PROBLEM TO WORK ON: Go through the data below and retype all of it exactly.

___ DATASET EXTRACT

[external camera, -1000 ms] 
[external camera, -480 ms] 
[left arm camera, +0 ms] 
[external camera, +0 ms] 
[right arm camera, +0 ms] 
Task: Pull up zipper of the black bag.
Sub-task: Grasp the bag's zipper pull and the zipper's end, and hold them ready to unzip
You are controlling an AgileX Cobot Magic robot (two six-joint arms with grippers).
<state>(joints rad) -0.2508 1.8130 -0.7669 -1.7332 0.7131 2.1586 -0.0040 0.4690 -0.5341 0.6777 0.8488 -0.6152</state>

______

YOUR RESPONSE:
[external camera, -1000 ms] 
[external camera, -480 ms] 
[left arm camera, +0 ms] 
[external camera, +0 ms] 
[right arm camera, +0 ms] 
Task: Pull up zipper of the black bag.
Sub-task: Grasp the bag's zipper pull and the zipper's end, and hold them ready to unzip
You are controlling an AgileX Cobot Magic robot (two six-joint arms with grippers).
<state>(joints rad) -0.2508 1.8130 -0.7669 -1.7332 0.7131 2.1586 -0.0040 0.4690 -0.5341 0.6777 0.8488 -0.6152</state>

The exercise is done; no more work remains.